Espulso l’ambasciatore ad Ankara, cancellati i rapporti strategici, minacce. Ma gli scambi commerciali volano

Ankara rompe con Israele ma soltanto a parole

Con una furiosa dichiarazione il ministro degli esteri turco Davutoglu ha espulso ieri l’ambasciatore israeliano da Ankara; abbassato i rapporti diplomatici a livello di primo segretario; promesso di attuare un «Piano B» di sanzioni e rappresaglie; cancellato gli accordi strategici fra i due paesi; minacciato di congelare quelli economici. Dopo mesi di tensione drammatizzati dall’uccisione di nove attivisti turchi nello scontro sulla nave Mavi Marmara che volevano forzare il blocco di Gaza quindici mesi fa si è dunque giunti alla rottura definitiva fra i due vecchi alleati? Pare di sì ma probabilmente no.

I rapporti strategici e militari erano interrotti da tempo; l’ambasciatore turco era stato ritirato da Tel Aviv da oltre sei mesi; il rapporto Palmer dell’Onu sull’incidente della nave Marmara conferma il diritto israeliano di mantenere il blocco su Gaza, tutto questo mentre gli scambi commerciali fra i due paesi sono aumentati del 40% e la Turchia compra da Israele gli aerei senza piloti con cui bombarda i curdi.

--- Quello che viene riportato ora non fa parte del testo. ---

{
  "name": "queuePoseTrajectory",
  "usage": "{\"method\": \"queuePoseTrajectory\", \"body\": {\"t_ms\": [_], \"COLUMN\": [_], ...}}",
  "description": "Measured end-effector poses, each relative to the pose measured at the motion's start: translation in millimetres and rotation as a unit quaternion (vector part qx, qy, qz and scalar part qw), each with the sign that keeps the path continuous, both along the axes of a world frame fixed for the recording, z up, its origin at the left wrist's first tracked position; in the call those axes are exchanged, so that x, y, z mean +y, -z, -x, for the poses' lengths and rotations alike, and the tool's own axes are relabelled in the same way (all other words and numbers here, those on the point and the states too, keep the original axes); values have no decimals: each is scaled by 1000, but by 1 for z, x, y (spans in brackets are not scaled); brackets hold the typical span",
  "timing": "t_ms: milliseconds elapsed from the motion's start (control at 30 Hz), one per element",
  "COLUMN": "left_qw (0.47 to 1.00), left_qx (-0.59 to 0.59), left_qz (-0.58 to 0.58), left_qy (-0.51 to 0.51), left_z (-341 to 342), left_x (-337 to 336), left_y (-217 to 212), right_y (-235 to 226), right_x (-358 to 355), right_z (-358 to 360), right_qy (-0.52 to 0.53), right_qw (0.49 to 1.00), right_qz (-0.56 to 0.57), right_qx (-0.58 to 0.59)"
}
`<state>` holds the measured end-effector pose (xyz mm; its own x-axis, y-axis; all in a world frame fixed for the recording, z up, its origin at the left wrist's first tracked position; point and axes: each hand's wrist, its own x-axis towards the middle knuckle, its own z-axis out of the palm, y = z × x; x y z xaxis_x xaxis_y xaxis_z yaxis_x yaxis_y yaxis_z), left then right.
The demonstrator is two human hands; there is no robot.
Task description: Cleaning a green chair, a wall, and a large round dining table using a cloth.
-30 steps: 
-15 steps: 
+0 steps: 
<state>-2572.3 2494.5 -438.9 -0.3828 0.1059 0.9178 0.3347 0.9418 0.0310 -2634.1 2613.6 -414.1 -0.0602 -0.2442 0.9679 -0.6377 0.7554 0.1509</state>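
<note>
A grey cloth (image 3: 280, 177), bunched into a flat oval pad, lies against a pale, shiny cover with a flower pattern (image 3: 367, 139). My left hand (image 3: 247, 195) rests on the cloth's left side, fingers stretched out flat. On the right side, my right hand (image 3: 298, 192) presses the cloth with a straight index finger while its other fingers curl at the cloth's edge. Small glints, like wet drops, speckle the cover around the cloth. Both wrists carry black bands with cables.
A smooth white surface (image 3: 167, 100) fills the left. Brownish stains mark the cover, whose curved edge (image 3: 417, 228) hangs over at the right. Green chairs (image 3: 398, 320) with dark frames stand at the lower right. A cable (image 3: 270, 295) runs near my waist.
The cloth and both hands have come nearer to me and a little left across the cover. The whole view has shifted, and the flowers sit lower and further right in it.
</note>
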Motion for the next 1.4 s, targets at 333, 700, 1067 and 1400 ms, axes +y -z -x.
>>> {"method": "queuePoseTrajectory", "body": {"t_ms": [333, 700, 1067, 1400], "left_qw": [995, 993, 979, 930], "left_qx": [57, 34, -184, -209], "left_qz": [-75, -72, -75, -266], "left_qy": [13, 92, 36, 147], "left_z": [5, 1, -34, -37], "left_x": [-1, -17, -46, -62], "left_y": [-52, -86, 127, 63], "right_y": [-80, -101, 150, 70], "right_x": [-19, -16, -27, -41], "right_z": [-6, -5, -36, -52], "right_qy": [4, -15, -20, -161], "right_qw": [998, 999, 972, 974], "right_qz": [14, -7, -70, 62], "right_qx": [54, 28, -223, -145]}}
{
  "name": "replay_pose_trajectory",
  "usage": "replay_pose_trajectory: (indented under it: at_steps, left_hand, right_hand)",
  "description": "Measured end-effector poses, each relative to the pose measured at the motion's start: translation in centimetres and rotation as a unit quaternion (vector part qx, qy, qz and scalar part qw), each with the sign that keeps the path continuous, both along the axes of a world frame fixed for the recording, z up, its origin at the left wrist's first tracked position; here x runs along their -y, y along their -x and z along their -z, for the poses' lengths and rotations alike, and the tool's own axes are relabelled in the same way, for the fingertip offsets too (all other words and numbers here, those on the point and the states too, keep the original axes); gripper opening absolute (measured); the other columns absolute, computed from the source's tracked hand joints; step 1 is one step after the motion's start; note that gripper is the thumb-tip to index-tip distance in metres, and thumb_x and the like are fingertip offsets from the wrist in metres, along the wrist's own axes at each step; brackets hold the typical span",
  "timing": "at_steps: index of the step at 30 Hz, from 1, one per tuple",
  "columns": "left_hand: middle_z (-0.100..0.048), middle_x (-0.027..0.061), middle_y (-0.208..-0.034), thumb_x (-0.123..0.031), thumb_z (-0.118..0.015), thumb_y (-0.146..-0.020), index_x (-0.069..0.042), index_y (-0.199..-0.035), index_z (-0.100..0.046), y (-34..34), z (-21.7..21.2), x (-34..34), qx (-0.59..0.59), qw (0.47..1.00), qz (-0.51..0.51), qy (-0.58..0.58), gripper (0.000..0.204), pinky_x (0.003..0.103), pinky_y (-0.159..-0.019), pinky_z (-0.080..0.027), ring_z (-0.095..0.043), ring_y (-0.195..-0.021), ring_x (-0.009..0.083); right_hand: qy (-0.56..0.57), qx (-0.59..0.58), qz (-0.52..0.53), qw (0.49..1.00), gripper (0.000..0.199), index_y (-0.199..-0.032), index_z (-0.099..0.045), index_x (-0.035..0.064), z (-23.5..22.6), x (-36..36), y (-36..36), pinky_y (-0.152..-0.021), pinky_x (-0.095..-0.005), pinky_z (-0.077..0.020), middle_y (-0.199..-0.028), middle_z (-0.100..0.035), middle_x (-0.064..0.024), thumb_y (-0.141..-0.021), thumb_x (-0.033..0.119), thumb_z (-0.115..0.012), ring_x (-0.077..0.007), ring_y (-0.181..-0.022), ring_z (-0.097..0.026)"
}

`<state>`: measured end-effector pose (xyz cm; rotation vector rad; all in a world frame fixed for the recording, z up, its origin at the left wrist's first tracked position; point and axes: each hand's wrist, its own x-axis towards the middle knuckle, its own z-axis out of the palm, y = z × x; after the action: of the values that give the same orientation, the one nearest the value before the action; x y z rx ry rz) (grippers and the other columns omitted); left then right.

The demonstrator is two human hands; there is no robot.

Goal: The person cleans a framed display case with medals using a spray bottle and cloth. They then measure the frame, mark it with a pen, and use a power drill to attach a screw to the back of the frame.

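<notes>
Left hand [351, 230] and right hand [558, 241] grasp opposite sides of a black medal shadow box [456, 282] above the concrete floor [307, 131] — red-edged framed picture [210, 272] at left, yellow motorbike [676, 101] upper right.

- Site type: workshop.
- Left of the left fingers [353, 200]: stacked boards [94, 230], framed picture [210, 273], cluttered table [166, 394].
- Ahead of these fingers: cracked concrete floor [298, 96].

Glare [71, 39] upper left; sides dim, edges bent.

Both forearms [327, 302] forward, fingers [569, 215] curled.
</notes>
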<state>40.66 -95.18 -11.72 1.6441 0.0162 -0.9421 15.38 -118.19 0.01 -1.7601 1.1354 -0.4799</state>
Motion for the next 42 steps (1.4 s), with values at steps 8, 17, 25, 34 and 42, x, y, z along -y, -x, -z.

La tensione non giova né a Israele né alla situazione nel Medio oriente. Garantisce il fallimento dei tentativi di Gerusalemme di bloccare alla Assemblea generale dell’Onu il riconoscimento dello stato palestinese. Ma questo non spiega la furia turca, a meno che non la si collochi nel quadro delle difficoltà che la Turchia incontra nel ripresentarsi sulla scena internazionale come grande potenza regionale e erede dell’impero ottomano. Il governo Erdogan trionfatore alle ultime elezioni generali è in guerra con i curdi; i suoi rapporti di grande stato sunnita con il vicino Iran sciita sono peggiorati; la rivolta in Siria ha privato Ankara del suo principale alleato nel mondo arabo; in Libia non ha potuto salvare né Gheddafi né gli enormi investimenti fatti in quel paese: in reazione alla sua politica anti israeliana ha visto avversari storici come Cipro, Grecia e Bulgaria avvicinarsi a Israele. Attaccarlo, farsi protettore dei palestinesi è il modo sicuro per avere la simpatia delle folle arabo islamiche, come del resto l’avrebbe avuta se Israele avesse accettato di piegarsi all’ultimatum turco di scusarsi per un’azione mal condotta ma di chiara autodifesa contro il tentativo di rompere il blocco di Gaza.

L’impressione è che si tratta di una tragicommedia dove le apparenze sono - per il momento - differenti dalla realtà.

In Israele essa mette fine alle discussioni all’interno del governo e della opinione pubblica fra partigiani delle scuse e del pagamento di compensazione per le vittime alla Turchia e gli oppositori convinti che non sarebbero serviti a nulla. Questo rafforza la posizione di Netanyahu, grande oratore ma leader indeciso a cui un nemico esterno capace di ravvivare l’atavico complesso ebraico di popolo perseguitato è sempre un utile alleato.